70. As to the argument [n.56] one can concede that, in respect of his being man, he was predestined to be Son of God to the extent the ‘in respect of’ states the formal idea according to which the extreme term is taken determinately in itself; for the man is formally God, and his predestination to be God preceded the man, that is, the person as existing in human nature; thus is the man made God. But if the ‘in respect of’ be taken properly as a mark of reduplication [cf. d.6 n.61 footnote], namely such that it states the cause of the inherence of the predicate in the subject, then in this way he is not God in respect of his being man, because he is not God by humanity.
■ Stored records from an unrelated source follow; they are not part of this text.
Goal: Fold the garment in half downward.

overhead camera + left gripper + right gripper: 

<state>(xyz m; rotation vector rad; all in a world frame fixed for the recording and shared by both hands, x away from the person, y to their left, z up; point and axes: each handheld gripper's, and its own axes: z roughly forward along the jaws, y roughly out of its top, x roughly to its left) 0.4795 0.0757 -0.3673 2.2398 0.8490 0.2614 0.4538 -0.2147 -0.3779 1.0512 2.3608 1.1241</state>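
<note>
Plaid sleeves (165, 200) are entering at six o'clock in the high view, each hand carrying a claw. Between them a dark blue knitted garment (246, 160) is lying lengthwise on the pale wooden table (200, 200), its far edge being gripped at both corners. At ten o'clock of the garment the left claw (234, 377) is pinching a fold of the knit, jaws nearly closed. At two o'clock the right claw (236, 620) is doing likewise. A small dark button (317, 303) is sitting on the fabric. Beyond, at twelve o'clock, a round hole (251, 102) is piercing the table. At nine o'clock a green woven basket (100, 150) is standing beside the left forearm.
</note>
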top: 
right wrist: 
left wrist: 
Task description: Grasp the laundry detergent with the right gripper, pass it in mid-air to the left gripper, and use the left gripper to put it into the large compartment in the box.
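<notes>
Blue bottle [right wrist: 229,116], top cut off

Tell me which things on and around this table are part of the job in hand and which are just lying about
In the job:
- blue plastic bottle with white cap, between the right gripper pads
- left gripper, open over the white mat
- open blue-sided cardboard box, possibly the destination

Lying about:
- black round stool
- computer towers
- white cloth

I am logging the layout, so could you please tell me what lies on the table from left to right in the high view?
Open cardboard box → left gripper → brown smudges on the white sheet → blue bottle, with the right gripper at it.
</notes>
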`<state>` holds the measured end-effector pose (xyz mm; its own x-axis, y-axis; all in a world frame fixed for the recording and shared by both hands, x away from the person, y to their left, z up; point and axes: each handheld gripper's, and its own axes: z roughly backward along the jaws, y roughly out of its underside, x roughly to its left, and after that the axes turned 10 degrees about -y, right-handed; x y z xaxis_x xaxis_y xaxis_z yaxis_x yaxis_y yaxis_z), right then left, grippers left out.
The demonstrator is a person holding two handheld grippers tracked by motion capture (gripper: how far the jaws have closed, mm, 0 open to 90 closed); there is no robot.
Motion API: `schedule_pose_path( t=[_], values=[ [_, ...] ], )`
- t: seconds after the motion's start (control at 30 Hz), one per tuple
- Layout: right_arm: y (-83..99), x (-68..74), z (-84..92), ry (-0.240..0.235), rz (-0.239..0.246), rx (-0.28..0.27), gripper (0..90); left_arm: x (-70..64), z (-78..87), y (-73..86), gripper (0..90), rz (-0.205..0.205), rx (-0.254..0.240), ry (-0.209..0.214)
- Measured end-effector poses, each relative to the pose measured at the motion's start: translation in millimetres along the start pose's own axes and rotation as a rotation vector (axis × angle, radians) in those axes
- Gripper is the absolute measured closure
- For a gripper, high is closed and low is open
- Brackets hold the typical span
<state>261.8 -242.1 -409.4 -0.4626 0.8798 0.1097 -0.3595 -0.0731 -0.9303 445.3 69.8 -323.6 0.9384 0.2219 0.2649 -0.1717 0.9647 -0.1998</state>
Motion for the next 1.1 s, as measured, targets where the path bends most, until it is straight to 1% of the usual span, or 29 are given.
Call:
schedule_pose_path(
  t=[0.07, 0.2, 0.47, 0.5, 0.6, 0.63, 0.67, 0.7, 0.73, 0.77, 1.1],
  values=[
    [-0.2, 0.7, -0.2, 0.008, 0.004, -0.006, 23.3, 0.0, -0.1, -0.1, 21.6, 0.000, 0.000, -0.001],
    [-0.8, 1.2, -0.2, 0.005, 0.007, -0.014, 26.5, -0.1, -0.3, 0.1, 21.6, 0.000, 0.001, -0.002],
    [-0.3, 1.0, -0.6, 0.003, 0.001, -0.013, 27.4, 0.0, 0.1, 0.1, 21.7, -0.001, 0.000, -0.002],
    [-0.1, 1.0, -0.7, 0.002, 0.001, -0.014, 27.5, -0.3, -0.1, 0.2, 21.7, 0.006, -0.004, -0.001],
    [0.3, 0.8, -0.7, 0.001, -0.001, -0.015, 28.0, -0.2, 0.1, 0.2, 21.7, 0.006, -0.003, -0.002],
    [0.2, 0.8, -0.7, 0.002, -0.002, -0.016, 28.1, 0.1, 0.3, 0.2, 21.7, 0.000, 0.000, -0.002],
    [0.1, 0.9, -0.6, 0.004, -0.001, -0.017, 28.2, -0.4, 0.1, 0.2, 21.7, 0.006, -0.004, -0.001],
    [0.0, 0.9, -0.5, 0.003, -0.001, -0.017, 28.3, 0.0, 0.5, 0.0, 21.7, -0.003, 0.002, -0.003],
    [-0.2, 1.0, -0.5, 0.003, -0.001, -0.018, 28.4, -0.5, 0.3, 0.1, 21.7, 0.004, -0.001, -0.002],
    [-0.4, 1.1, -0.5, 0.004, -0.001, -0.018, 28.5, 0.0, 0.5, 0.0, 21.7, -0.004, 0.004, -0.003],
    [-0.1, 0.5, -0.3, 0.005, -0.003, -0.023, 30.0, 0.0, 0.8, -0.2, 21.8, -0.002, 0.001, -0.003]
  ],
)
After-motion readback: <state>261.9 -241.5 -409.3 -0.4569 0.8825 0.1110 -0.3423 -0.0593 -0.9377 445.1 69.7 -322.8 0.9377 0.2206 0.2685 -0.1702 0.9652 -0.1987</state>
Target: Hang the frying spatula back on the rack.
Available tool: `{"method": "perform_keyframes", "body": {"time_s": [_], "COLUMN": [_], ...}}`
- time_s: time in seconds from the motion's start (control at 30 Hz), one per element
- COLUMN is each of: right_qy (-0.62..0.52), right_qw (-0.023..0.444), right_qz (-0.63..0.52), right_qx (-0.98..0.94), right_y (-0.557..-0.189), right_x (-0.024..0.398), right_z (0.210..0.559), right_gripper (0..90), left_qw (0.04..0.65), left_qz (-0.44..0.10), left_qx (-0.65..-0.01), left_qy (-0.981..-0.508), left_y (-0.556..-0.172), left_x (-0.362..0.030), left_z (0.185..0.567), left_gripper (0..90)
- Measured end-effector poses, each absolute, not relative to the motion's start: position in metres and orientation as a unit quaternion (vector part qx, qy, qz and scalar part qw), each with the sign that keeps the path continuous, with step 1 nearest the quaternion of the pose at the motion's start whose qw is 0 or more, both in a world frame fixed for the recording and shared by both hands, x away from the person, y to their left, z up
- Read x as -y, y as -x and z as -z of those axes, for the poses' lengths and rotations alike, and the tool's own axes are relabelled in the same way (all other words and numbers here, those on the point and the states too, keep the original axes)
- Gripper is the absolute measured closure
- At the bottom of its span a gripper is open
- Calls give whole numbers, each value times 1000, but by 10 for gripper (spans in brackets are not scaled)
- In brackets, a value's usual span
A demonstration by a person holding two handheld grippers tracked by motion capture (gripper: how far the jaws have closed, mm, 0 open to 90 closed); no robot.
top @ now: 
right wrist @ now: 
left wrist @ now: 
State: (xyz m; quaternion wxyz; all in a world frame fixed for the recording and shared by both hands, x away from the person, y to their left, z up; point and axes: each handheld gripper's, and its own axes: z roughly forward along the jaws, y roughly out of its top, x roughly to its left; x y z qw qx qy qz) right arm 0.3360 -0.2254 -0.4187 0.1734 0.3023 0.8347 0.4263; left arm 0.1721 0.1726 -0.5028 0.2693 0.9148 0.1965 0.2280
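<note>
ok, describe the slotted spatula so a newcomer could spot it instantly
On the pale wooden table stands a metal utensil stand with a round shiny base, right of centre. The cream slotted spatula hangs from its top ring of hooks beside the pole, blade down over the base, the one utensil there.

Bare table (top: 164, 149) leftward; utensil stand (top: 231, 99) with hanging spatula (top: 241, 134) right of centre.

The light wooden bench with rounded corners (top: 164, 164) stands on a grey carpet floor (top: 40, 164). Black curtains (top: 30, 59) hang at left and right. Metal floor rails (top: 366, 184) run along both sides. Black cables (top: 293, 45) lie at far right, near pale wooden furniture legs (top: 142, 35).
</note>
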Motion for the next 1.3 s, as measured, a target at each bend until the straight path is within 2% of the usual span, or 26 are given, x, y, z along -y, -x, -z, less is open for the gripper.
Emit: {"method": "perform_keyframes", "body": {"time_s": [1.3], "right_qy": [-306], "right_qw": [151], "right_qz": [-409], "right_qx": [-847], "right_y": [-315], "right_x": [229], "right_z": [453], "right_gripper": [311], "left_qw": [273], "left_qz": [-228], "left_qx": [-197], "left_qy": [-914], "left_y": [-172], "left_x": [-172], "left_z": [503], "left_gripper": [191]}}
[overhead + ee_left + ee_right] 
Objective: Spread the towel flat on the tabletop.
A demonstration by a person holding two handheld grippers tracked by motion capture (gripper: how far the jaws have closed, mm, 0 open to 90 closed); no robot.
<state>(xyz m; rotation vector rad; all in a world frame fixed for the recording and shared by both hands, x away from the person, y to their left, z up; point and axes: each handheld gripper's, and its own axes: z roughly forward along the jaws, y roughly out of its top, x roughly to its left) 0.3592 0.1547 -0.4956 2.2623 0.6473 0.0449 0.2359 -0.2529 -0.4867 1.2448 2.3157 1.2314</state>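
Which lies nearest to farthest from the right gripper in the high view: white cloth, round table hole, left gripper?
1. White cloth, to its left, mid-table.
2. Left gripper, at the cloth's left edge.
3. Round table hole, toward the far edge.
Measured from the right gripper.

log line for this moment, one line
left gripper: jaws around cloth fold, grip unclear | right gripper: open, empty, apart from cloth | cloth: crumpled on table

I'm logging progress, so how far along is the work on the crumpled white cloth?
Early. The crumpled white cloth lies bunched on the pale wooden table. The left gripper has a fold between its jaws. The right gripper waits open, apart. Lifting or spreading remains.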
71. One can, in another way, distinguish the major [n.56] when it says ‘he was predestined to be God in respect of his being God’, namely that the ‘in respect of’ can determine the act of predestination in the sense of ‘he is God in respect of the fact he was predestined’, or that it can determine the term of predestination thus, ‘he is God in respect of the fact he is God’. In the first way the major is false and the minor true [sc. that predestination precedes what is predestined]; in the second way the major is true and the minor false.

72. One can, in a third way, say, and perhaps more really, that neither in respect of his being man nor in respect of his being God was he predestined to be Son of God, because the phrase ‘to be predestined to be Son of God’ includes two things, one of which requires in the term something temporal (namely the ‘to be predestined’), and the other of which requires the term to be eternal (namely the ‘to be Son of God’). But, as it is, there is no thing the same that is the reason for both of them in the term; for although in the term two things come together, one temporal (which can be the term of the predestination) and the other eternal (because of which ‘to be Son of God’ may belong to the term), yet no one nature is the reason for both of these belonging to the term. But if something else were allowed to be the ‘in respect of’ as to the whole predicate, then a cause in respect of both in the predicate would be being indicated; and therefore properly - logically speaking - neither in respect of his being man nor in respect of his being God or Son of God is he predestined to be God or Son of God.